China News Service, Shanghai, February 9 (Reporter Chen Jing) Nowadays, for southerners who rarely see heavy snow or have never seen a snow scene with their own eyes, taking advantage of the winter vacation and Spring Festival holidays, have a snow and ice experience. Traveling is a fresh and trendy choice. However, activities in the ice and snow contain many risks for newcomers.

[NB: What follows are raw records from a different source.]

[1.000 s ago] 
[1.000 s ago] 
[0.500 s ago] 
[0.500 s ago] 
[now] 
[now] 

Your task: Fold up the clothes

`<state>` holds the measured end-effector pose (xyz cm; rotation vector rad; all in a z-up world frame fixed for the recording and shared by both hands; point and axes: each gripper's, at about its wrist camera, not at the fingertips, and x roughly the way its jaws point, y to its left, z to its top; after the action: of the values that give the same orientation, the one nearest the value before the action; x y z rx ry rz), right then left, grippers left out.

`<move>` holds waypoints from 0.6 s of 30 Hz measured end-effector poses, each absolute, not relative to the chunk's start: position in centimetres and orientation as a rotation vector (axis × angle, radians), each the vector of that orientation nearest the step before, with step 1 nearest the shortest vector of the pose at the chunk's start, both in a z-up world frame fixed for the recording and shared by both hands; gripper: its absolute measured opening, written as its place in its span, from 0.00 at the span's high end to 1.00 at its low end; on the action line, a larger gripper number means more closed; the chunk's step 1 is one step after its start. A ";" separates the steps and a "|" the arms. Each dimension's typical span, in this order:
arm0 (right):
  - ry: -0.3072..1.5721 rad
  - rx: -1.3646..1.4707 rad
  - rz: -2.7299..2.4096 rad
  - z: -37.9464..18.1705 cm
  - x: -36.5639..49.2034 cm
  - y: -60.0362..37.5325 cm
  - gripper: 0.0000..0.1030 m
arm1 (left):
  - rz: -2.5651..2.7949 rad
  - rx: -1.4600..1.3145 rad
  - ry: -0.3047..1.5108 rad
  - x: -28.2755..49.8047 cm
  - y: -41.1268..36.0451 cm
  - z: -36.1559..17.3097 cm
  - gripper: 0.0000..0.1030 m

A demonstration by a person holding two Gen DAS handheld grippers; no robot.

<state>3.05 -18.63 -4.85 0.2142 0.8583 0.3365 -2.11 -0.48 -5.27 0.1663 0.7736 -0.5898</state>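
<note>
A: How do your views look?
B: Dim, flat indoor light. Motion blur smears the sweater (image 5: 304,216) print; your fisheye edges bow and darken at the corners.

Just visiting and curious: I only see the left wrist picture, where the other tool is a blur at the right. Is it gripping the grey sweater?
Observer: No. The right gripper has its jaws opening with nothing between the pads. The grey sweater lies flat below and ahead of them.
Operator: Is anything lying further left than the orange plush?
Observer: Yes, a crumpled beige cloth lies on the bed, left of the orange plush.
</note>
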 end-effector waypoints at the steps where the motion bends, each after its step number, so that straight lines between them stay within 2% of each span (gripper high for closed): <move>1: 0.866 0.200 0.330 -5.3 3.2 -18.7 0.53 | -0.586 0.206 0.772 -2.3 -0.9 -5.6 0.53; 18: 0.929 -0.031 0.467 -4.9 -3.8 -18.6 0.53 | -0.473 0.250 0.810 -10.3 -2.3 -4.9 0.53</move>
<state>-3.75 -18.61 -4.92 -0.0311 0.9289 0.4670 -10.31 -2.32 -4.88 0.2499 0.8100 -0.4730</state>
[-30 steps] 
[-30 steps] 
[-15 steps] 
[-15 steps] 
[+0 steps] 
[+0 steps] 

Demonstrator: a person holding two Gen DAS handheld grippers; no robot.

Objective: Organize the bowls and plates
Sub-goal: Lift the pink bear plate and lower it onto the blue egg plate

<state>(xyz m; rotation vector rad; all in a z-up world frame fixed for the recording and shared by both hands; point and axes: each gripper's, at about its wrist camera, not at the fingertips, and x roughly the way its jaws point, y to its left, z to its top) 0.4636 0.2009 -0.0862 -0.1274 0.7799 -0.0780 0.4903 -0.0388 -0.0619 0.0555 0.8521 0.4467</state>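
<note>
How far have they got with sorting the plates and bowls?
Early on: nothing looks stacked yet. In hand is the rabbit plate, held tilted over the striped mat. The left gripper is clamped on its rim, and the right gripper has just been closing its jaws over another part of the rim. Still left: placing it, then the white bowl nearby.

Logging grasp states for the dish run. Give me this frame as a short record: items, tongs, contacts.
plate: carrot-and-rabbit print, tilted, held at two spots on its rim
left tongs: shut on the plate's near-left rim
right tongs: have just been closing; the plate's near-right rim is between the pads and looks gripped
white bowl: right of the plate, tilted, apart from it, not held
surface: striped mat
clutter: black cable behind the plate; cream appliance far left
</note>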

  Yang Fan, the attending physician at the Optometry Center of the Shanghai Eye Disease Prevention and Treatment Center (Shanghai Eye Hospital), told reporters in an interview on the 9th that in the field of ophthalmology, "snow blindness" is a "common disease" among tourists in cold winter areas.

  Yang Fan introduced that "snow blindness" is also called "electrophotophthalmia". In areas such as glaciers and snowfields, due to the increased reflection of sunlight from the surrounding environment, the content of ultraviolet rays that directly enter the eyes also increases significantly. Excessive ultraviolet rays can cause eye problems. A series of injuries to the corners and conjunctiva of the eyes, causing patients to experience symptoms such as stinging, congestion, edema, burning sensation, photophobia, and tearing of the eyes. In more serious cases, it can cause transient vision loss or even temporary blindness.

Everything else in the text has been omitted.